Most emerging applications are data intensive. Hence, my computer architecture research focuses primarily on energy efficient memory systems that scale to thousands of cores. The majority of memory systems research over the past four decades has been empirical. While quite successful, this approach has led to systems that are difficult to reason about their scaling properties and QoS pathologies. We proposed the use of robust analytical techniques to build practical and scalable memory systems with well understood behavior and control [ASPLOS’10, MICRO’10, ISCA’11, PACT’11, HPCA’12, ISCA’13]. We used this approach to design highly associative caches with the effective associativity independent of the number of physical ways, a cache partitioning scheme that supports hundreds of arbitrarily-sized partitions, a scalable coherence directory that eliminates directory-induced invalidations with minimal sizing, and a fast microarchitectural simulator for thousand-core systems.
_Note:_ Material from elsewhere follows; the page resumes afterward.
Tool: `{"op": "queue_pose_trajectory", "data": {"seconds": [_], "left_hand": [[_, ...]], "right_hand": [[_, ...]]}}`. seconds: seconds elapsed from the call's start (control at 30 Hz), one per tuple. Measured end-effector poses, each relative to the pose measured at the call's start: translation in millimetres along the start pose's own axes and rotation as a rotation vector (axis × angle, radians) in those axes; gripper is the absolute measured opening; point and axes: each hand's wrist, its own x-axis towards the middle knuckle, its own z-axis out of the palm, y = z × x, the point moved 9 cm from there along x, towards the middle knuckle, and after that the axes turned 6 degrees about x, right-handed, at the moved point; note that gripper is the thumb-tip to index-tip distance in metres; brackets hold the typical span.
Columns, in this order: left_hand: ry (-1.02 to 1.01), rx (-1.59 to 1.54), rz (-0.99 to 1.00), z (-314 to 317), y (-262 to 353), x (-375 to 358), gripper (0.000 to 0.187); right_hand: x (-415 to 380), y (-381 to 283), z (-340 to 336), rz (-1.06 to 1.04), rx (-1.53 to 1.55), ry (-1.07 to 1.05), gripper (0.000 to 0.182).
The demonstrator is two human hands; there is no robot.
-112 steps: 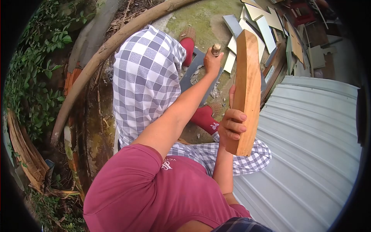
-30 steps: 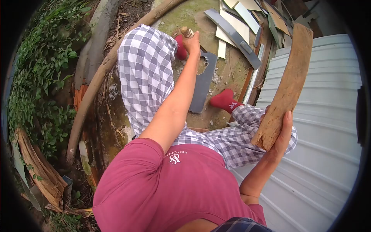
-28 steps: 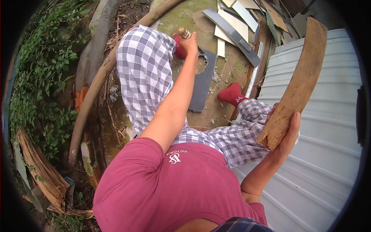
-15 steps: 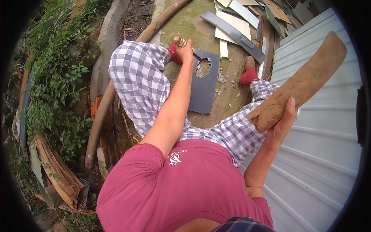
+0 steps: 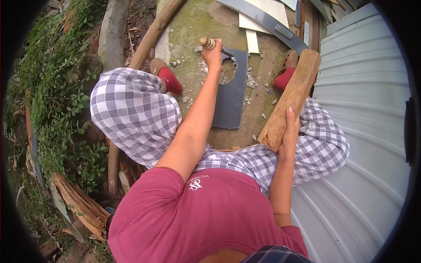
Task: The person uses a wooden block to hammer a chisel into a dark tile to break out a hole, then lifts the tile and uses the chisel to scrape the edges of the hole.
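My left hand [image 5: 212,57] is closed around a chisel [image 5: 206,42] with a wooden, ringed handle. Its thin dark shaft points towards a ragged-edged hole in a dark grey board [image 5: 229,103] on the ground between my feet; the tip is hard to make out. A thick wooden plank piece [image 5: 294,90] is gripped near its lower end by my right hand [image 5: 289,131]. It is raised at a slant over my right leg, apart from the chisel. Pale broken chips [image 5: 251,82] lie around the hole.
White and grey panels [image 5: 263,19] are piled ahead. On the right stands a ribbed metal sheet [image 5: 359,101]. To the left are a long pole [image 5: 151,39], leafy plants [image 5: 66,87] and a split log [image 5: 81,204].
My right hand has brought the wooden plank piece left and inward, now more upright. My left knee and foot have shifted left. The chisel stays by the hole.
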Motion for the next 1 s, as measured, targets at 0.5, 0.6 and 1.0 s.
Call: {"op": "queue_pose_trajectory", "data": {"seconds": [0.5, 0.6, 1.0], "left_hand": [[-0.042, 0.005, -0.084, 7.8, -4.5, 2.6, 0.015], [-0.028, 0.012, -0.064, 7.2, -3.2, 0.0, 0.014], [-0.151, 0.218, 0.085, 28.1, 0.9, -3.5, 0.025]], "right_hand": [[-3.6, 45.8, 5.1, 0.452, 0.094, 0.178, 0.056], [-4.9, 48.7, 7.4, 0.481, 0.081, 0.184, 0.056], [-3.9, 62.5, 3.3, 0.518, 0.063, 0.12, 0.058]]}}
We also revisited near data processing (NDP), the only practical way to improve the energy efficiency of data intensive workloads with limited temporal locality [ISCA’12, PACT’15, HPCA’16, ISCA’16, ASPLOS’17]. The availability of 3D integration technology provides a viable path for placing computation units in the main memory system. Our work focused on the hardware support and the runtime system necessary to support machine learning, graph processing, and MapReduce applications in NDP systems. We also developed a new reconfigurable fabric for NDP systems that combines key features from coarse-grain and fine-grain FPGAs and can saturate the high bandwidth available in 3D memory stacks. Moreover, we developed mechanisms that use dense DRAM arrays to implement bit-level reconfigurable fabrics with a 10x density advantage and a 3x power advantage over conventional, SRAM-based FPGAs.
Finally, we investigated specialized accelerators for emerging workloads. While accelerators can improve performance and energy efficiency by orders of magnitude over programmable cores, they suffer from lack of flexibility and long development cycles. Hence, our research focused on domain-specific accelerators that support multiple workloads within a domain and on tools for automatic generation of accelerators from high-level code. We developed a domain-specific accelerator for the convolutional patterns prevalent in computational photography, computer vision, and video processing [ISCA’10, CACM’11, ISCA’13, CACM’15]. The accelerator minimizes instruction overheads and maximizes data reuse in stencil patterns in order to enable a large number of arithmetic operations per memory access. We are currently working on a tool chain that automatically generates specialized accelerators from the parallel patterns in many domain-specific languages such as map, reduce, filter, and groupBy [ASPLOS’16, ISCA’16]. We are addressing fundamental challenges such as the need for fast exploration of vast design spaces and the need to co-specialize compute and memory systems.